Task inputs:
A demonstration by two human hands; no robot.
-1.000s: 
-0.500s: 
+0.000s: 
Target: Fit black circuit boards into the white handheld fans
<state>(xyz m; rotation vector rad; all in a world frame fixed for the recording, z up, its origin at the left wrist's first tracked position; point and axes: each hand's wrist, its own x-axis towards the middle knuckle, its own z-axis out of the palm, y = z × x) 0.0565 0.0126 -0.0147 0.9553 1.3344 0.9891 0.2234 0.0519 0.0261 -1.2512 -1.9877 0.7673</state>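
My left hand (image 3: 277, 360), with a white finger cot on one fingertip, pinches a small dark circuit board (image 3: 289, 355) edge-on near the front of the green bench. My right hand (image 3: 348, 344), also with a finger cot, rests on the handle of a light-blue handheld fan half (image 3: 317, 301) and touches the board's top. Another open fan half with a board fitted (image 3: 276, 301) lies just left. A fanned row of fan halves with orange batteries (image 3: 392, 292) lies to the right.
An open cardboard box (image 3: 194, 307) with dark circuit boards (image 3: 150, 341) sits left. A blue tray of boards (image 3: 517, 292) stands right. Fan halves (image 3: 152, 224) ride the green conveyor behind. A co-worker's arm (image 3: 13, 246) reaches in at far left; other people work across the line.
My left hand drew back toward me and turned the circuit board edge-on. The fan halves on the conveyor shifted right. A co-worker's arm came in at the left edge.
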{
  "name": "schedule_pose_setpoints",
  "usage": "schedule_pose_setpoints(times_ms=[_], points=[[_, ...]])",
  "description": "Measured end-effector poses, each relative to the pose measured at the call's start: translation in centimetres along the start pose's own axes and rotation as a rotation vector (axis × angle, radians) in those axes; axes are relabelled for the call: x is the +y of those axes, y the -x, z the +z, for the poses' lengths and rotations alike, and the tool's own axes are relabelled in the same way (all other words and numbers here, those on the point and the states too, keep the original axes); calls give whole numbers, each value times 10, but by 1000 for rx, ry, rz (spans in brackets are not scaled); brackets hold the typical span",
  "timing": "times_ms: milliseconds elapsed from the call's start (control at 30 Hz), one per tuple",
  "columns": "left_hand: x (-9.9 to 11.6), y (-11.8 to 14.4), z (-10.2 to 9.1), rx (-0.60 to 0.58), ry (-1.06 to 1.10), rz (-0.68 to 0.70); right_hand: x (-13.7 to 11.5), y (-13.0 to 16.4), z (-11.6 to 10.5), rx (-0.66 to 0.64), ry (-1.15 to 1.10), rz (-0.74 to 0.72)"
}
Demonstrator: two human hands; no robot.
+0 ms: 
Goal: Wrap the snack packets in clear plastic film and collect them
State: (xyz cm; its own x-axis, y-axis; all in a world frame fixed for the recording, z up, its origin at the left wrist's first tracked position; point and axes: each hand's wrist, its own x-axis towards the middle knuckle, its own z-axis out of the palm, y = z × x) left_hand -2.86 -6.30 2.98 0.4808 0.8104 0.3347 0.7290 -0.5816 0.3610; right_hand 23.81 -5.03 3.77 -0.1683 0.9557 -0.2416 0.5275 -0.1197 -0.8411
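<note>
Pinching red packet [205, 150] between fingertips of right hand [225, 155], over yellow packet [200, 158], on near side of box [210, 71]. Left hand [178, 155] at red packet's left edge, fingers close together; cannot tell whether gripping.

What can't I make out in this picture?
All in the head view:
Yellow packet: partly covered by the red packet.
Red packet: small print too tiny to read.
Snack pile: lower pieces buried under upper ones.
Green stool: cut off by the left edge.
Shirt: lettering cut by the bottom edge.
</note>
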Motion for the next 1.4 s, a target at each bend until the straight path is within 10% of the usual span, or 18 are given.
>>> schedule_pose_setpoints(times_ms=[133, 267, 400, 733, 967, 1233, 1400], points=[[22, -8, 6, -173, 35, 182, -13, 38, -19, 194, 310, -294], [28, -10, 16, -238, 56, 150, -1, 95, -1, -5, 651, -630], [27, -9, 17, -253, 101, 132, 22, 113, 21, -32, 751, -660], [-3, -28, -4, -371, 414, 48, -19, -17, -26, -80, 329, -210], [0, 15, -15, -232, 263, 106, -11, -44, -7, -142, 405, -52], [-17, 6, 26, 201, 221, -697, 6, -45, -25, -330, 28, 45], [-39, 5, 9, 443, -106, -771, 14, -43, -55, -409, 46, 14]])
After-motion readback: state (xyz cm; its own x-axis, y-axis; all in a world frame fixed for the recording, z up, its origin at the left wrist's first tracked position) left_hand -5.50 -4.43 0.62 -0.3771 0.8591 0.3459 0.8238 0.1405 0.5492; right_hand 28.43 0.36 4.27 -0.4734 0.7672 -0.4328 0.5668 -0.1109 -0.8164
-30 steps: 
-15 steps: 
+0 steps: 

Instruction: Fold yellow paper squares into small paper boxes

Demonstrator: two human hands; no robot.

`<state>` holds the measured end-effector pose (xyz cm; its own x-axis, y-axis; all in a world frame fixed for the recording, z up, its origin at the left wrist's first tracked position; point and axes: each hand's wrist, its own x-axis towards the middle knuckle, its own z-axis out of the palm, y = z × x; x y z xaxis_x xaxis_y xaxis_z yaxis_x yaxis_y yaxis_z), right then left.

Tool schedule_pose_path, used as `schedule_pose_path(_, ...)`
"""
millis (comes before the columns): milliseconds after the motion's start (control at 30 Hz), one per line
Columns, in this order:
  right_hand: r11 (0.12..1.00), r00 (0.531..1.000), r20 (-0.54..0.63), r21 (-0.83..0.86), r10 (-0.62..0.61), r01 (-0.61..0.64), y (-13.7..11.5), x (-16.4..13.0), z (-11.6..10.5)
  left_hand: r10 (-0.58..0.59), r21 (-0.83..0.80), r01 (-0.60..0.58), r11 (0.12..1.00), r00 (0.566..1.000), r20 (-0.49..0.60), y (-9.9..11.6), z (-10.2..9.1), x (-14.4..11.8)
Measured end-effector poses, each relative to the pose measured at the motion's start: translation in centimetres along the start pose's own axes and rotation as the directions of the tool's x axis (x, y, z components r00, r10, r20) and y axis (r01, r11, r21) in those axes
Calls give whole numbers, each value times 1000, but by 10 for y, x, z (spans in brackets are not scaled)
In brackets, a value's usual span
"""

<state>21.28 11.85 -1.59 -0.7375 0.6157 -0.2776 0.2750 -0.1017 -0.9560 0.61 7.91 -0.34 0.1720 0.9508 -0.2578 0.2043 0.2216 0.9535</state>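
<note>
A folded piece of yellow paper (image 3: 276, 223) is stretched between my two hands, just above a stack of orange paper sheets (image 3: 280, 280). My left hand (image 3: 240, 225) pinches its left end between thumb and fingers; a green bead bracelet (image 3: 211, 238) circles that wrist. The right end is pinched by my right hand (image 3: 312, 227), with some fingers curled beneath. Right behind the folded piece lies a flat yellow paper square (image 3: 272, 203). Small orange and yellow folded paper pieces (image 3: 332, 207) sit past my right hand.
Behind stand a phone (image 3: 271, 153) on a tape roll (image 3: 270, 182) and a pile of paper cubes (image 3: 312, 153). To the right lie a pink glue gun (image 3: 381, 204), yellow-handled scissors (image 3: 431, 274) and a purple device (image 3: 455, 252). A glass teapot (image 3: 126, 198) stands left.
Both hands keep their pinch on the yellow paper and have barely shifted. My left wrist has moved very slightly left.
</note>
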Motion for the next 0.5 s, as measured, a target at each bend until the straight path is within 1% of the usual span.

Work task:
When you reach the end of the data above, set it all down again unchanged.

Written answer:
A demonstration by two human hands; no robot.
-1.000s: 
-0.500s: 
+0.000s: 
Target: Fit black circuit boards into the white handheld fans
<state>(xyz m; rotation vector rad; all in a world frame fixed for the recording, z up, its origin at the left wrist's first tracked position; point and axes: each hand's wrist, its own x-axis towards the middle knuckle, its own z-axis out of the palm, y = z × x) 0.0565 0.0126 -0.0147 0.9553 1.3344 0.9891 0.2234 0.0519 0.0261 -1.2512 -1.9877 0.7673</state>
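My left hand (image 3: 277, 360), with a white finger cot on one fingertip, pinches a small dark circuit board (image 3: 289, 355) edge-on near the front of the green bench. My right hand (image 3: 348, 344), also with a finger cot, rests on the handle of a light-blue handheld fan half (image 3: 317, 301) and touches the board's top. Another open fan half with a board fitted (image 3: 276, 301) lies just left. A fanned row of fan halves with orange batteries (image 3: 392, 292) lies to the right.
An open cardboard box (image 3: 194, 307) with dark circuit boards (image 3: 150, 341) sits left. A blue tray of boards (image 3: 517, 292) stands right. Fan halves (image 3: 152, 224) ride the green conveyor behind. A co-worker's arm (image 3: 13, 246) reaches in at far left; other people work across the line.
My left hand drew back toward me and turned the circuit board edge-on. The fan halves on the conveyor shifted right. A co-worker's arm came in at the left edge.
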{
  "name": "schedule_pose_setpoints",
  "usage": "schedule_pose_setpoints(times_ms=[_], points=[[_, ...]])",
  "description": "Measured end-effector poses, each relative to the pose measured at the call's start: translation in centimetres along the start pose's own axes and rotation as a rotation vector (axis × angle, radians) in those axes; axes are relabelled for the call: x is the +y of those axes, y the -x, z the +z, for the poses' lengths and rotations alike, and the tool's own axes are relabelled in the same way (all other words and numbers here, those on the point and the states too, keep the original axes); calls give whole numbers, each value times 10, but by 1000 for rx, ry, rz (spans in brackets are not scaled); brackets hold the typical span",
  "timing": "times_ms: milliseconds elapsed from the call's start (control at 30 Hz), one per tuple",
  "columns": "left_hand: x (-9.9 to 11.6), y (-11.8 to 14.4), z (-10.2 to 9.1), rx (-0.60 to 0.58), ry (-1.06 to 1.10), rz (-0.68 to 0.70); right_hand: x (-13.7 to 11.5), y (-13.0 to 16.4), z (-11.6 to 10.5), rx (-0.66 to 0.64), ry (-1.15 to 1.10), rz (-0.74 to 0.72)"
}
Demonstrator: two human hands; no robot.
+0 ms: 
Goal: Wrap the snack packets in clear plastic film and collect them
State: (xyz cm; its own x-axis, y-axis; all in a world frame fixed for the recording, z up, its origin at the left wrist's first tracked position; point and axes: each hand's wrist, its own x-axis towards the middle knuckle, its own z-axis out of the palm, y = z × x) left_hand -2.86 -6.30 2.98 0.4808 0.8104 0.3347 0.7290 -0.5816 0.3610; right_hand 23.81 -5.03 3.77 -0.1683 0.9557 -0.2416 0.5275 -0.1197 -0.8411
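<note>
Pinching red packet [205, 150] between fingertips of right hand [225, 155], over yellow packet [200, 158], on near side of box [210, 71]. Left hand [178, 155] at red packet's left edge, fingers close together; cannot tell whether gripping.

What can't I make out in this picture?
All in the head view:
Yellow packet: partly covered by the red packet.
Red packet: small print too tiny to read.
Snack pile: lower pieces buried under upper ones.
Green stool: cut off by the left edge.
Shirt: lettering cut by the bottom edge.
</note>
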Motion for the next 1.4 s, a target at each bend until the straight path is within 10% of the usual span, or 18 are given.
>>> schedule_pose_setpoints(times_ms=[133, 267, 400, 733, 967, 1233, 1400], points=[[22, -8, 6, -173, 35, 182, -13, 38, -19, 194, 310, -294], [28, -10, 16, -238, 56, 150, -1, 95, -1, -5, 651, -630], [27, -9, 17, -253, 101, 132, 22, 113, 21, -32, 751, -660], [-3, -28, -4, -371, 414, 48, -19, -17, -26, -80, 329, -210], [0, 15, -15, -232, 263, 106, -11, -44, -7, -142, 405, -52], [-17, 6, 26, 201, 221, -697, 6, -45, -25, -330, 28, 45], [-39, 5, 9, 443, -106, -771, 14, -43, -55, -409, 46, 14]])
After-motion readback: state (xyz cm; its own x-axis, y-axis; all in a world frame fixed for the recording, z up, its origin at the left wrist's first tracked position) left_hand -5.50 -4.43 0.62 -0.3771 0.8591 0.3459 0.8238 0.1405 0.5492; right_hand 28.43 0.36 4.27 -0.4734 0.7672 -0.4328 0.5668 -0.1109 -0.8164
-30 steps: 
-15 steps: 
+0 steps: 

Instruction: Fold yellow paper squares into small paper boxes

Demonstrator: two human hands; no robot.

`<state>` holds the measured end-effector pose (xyz cm; its own x-axis, y-axis; all in a world frame fixed for the recording, z up, its origin at the left wrist's first tracked position; point and axes: each hand's wrist, its own x-axis towards the middle knuckle, its own z-axis out of the palm, y = z × x; x y z xaxis_x xaxis_y xaxis_z yaxis_x yaxis_y yaxis_z), right then left.

Tool schedule_pose_path, used as `schedule_pose_path(_, ...)`
"""
millis (comes before the columns): milliseconds after the motion's start (control at 30 Hz), one per line
Columns, in this order:
  right_hand: r11 (0.12..1.00), r00 (0.531..1.000), r20 (-0.54..0.63), r21 (-0.83..0.86), r10 (-0.62..0.61), r01 (-0.61..0.64), y (-13.7..11.5), x (-16.4..13.0), z (-11.6..10.5)
  left_hand: r10 (-0.58..0.59), r21 (-0.83..0.80), r01 (-0.60..0.58), r11 (0.12..1.00), r00 (0.566..1.000), r20 (-0.49..0.60), y (-9.9..11.6), z (-10.2..9.1), x (-14.4..11.8)
Measured end-effector poses, each relative to the pose measured at the motion's start: translation in centimetres along the start pose's own axes and rotation as the directions of the tool's x axis (x, y, z components r00, r10, r20) and y axis (r01, r11, r21) in those axes
Calls give whole numbers, each value times 1000, but by 10 for y, x, z (spans in brackets are not scaled)
In brackets, a value's usual span
"""

<state>21.28 11.85 -1.59 -0.7375 0.6157 -0.2776 0.2750 -0.1017 -0.9560 0.61 7.91 -0.34 0.1720 0.9508 -0.2578 0.2043 0.2216 0.9535</state>
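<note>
A folded piece of yellow paper (image 3: 276, 223) is stretched between my two hands, just above a stack of orange paper sheets (image 3: 280, 280). My left hand (image 3: 240, 225) pinches its left end between thumb and fingers; a green bead bracelet (image 3: 211, 238) circles that wrist. The right end is pinched by my right hand (image 3: 312, 227), with some fingers curled beneath. Right behind the folded piece lies a flat yellow paper square (image 3: 272, 203). Small orange and yellow folded paper pieces (image 3: 332, 207) sit past my right hand.
Behind stand a phone (image 3: 271, 153) on a tape roll (image 3: 270, 182) and a pile of paper cubes (image 3: 312, 153). To the right lie a pink glue gun (image 3: 381, 204), yellow-handled scissors (image 3: 431, 274) and a purple device (image 3: 455, 252). A glass teapot (image 3: 126, 198) stands left.
Both hands keep their pinch on the yellow paper and have barely shifted. My left wrist has moved very slightly left.
</note>
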Motion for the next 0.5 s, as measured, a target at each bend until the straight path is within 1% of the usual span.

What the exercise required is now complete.